The subsequent sections of this paper will delve deeper into the background of deep learning technologies in the context of programming language analysis (Section 2), the intricate structure and workings of DSTM (Section 3), the practical applications and benefits of employing DSTM in program classification and code clone detection (Section 4), and a thorough analysis of our experimental results (Section 5). We will also discuss potential threats to the validity of our findings (Section 6) and review related works in this domain (Section 7), before concluding with a summary of our contributions and the implications of our research (Section 8).

2. Related Work

The endeavor of learning distributed representations for source code, central to machine learning in software engineering, involves obtaining a nuanced representation of code snippets. The Dynamic Syntax Tree Model (DSTM) is a novel contribution in this field, which typically employs supervised models trained on tasks with labeled data like program classification, defect prediction, clone detection, and code summarization to acquire intermediate code representations [2,4,24,25]. This section reviews the evolution of source code representation methodologies, noting the influence of natural language processing models in this progression. We categorize neural network models for code modeling into sequential, hierarchical, and tree-structured types. Additionally, we explore prior efforts in modeling different semantic compositions in non-programming language tree structures, highlighting their limitations in handling ASTs and laying the groundwork for our DSTM approach.
Source code, akin to natural language, can be conceptualized as a sequence of tokens.

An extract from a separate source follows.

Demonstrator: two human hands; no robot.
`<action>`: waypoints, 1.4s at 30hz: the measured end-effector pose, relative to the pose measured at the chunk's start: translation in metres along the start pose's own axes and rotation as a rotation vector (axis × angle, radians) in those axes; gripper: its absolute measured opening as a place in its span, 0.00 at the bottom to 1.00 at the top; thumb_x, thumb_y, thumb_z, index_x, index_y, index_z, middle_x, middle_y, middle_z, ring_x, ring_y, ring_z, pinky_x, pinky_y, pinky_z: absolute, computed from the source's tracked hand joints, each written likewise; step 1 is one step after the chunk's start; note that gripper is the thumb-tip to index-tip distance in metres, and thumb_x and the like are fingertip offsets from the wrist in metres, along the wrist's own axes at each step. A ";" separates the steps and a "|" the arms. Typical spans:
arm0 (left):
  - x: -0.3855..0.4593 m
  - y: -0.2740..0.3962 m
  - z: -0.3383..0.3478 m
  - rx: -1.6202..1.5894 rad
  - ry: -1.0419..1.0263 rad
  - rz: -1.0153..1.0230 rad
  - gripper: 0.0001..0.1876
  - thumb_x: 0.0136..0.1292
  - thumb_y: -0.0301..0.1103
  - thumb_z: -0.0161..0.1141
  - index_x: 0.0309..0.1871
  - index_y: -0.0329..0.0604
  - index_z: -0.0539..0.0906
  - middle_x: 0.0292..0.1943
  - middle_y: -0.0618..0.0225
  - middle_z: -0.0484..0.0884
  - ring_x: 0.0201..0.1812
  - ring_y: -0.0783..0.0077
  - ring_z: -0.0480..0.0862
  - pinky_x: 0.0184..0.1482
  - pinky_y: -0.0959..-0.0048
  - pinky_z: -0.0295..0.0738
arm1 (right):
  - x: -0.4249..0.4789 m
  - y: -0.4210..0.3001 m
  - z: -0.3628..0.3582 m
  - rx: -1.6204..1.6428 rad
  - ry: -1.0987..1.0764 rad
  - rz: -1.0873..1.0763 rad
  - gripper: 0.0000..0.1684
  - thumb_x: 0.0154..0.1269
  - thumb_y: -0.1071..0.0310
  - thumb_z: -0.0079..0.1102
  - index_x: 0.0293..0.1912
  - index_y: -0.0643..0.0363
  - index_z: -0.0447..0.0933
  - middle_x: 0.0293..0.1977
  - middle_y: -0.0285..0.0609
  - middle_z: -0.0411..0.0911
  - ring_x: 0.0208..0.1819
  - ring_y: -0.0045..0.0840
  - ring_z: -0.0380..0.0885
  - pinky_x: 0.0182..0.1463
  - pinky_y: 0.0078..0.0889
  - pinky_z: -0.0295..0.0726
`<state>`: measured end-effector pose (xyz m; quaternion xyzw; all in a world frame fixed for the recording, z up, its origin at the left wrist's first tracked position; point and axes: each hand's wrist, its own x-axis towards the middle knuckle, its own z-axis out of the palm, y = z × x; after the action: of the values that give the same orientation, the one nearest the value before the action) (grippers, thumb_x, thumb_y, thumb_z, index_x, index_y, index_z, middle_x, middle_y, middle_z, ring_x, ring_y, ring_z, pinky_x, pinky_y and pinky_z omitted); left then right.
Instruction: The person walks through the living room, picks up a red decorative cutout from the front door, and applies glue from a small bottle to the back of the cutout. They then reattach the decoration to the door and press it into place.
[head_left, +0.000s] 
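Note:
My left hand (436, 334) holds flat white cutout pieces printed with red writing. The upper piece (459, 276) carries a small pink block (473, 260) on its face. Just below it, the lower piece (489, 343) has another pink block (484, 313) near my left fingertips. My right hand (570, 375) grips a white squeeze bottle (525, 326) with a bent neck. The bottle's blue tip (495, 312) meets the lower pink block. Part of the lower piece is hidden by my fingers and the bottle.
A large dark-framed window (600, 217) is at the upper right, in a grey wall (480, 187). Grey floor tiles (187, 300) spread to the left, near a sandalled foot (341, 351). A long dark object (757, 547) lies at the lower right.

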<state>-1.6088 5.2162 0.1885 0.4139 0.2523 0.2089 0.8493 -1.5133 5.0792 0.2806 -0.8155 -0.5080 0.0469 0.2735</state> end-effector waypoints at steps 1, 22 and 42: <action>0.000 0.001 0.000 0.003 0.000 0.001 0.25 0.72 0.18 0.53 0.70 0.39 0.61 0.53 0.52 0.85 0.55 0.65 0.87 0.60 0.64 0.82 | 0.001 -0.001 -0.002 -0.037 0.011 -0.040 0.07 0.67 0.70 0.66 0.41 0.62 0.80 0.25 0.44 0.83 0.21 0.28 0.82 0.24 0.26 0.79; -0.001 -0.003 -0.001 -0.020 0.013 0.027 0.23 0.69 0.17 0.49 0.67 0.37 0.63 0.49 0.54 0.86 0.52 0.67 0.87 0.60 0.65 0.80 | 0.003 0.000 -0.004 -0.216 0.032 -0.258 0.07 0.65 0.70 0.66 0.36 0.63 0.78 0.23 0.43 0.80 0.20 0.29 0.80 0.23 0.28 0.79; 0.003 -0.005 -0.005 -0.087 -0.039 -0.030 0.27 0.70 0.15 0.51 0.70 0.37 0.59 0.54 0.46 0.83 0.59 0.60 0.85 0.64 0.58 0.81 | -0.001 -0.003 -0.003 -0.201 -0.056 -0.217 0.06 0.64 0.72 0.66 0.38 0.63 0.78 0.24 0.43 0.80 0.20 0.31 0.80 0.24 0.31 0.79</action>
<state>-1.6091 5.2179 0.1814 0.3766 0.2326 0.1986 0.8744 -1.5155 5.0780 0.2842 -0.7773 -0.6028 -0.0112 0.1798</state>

Lexical analyzers are often employed to break down code into these tokens. Iyer et al. [19] introduced Code-NN, a model using LSTM networks [26] with attention mechanisms for generating descriptions from C# code snippets and SQL queries. Allamanis et al. [16] implemented a convolutional neural network with attention for summarizing Java source code. Wang et al. [7] utilized deep belief networks [29] for defect prediction. Other models serialize the AST using depth-first traversal and employ RNNs for tasks like code completion [20,21]. These sequential models, while efficient, often overlook the inherent structural complexity of source code.
Beyond simple sequences, programs can also be represented as hierarchies. Each line in a program is a sequence of tokens, and the entire program is a sequence of such lines. Huo et al. explored this concept, using CNNs for within-line and LSTM for cross-line modeling in bug localization tasks [18,30]. However, these models do not fully capture the logical structures within code lines, especially in constructs like loops and conditional branches.
Tree-structured models, primarily built on program ASTs, are integral to source code analysis. These models use a neural unit to compute the representation of a semantic unit in the tree. Socher et al. [31] introduced recursive neural networks for this purpose. However, adapting these networks to non-binary ASTs of source code often complicates the training process. Liang et al. [32] and Tai et al. [22] made significant strides with models like Code-RNN and Tree-LSTM. Wei et al. [33] and Mou et al. [23] further extended these concepts to tasks like code clone detection. However, these models typically use uniform neural units for different semantic units, limiting their effectiveness. Allamanis et al. [34] took a different approach by augmenting ASTs into graphs for variable misuse and naming tasks, illustrating the potential of incorporating additional static analysis data.
The concept of varying semantic units is also relevant in natural language parse trees. Researchers in this area have explored the use of different compositional functions for diverse tree structures [35,36,37]. For instance, Socher et al. [35] employed distinct weight matrices for different sibling combinations, while Dong et al. [36] introduced AdaRNN for sentiment classification. Arabshahi et al. [37] and Liu et al. [38] developed models with varied parameters for different mathematical and linguistic structures. These innovations underline the importance of tailored compositional functions, though their application to the complex and diverse structures of program ASTs remains a challenge, one that the Dynamic Syntax Tree Model (DSTM) seeks to address.

3. Preliminary

This section delves into the theoretical underpinnings of our proposed Dynamic Syntax Tree Model (DSTM), focusing on tree-structured neural networks, particularly the recursive neural network and tree-LSTM, which form the basis of our model’s architecture.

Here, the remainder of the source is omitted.